You can absolutely still hire a broker to list, show, and lease your unit. Nothing about that changed. What changed is that the fee is now your cost of doing business, not a charge you hand to the incoming tenant. If you are a small landlord who has always leaned on a broker to fill a vacancy, budget for it the way you budget for any other service.
Can you raise the rent to cover it? Massachusetts has no rent control, so yes, that is legal. I would be careful with it. Spreading one month’s fee across a twelve-month lease is a real cost, and in a market where renters now compare total move-in numbers, an obviously padded rent makes your unit less competitive against the landlord next door who just absorbed it. A lot of owners are doing exactly that, quietly listing units as landlord paid and using it as a selling point.
One thing I would not do is try to run the open-listing play to dodge the fee. The early enforcement signals are pointed right at it, and getting flagged for a 93A violation over one month’s rent is a bad trade.
How Massachusetts compares to New York
If this all feels familiar, it is because New York City did nearly the same thing a few weeks earlier. The FARE Act, short for the Fairness in Apartment Rental Expenses Act, took effect on June 11, 2025, and it runs on the identical principle. Whoever hires the broker pays the broker.
| Massachusetts | New York City (FARE Act) | |
|---|---|---|
| Effective | August 1, 2025 | June 11, 2025 |
| Core rule | Whoever hires the broker pays | Whoever hires the broker pays |
| Disclosure | Fees disclosed in writing before signing | All tenant fees disclosed before signing |
| Penalty | Up to triple the fee plus attorney fees (93A) | Fines up to $2,000 per violation |
The two markets that made tenants pay are the two markets that just stopped requiring it.
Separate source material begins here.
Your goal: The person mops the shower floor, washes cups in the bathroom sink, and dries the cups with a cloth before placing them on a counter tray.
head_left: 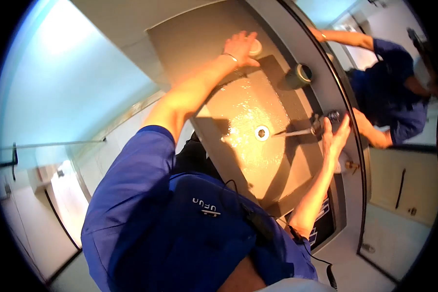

That is not a coincidence. It is the practice finally catching up to the rest of the country.
How it gets enforced, and where the gap is
The teeth here come from the Massachusetts Consumer Protection Act, Chapter 93A. A renter who gets charged a fee they did not owe can pursue up to triple the amount plus attorney’s fees. There is a second pressure point too. The agent’s license is on the line. The Board of Registration of Real Estate Brokers and Salespersons can fine or even revoke the license of an agent who breaks the rule, which matters more to a working broker than any one fee. Improperly charged renters can file with the Attorney General’s Consumer Advocacy and Response Division at 617-727-8400, and the City of Boston’s Office of Housing Stability will help residents who think they were charged unfairly at 617-635-4200.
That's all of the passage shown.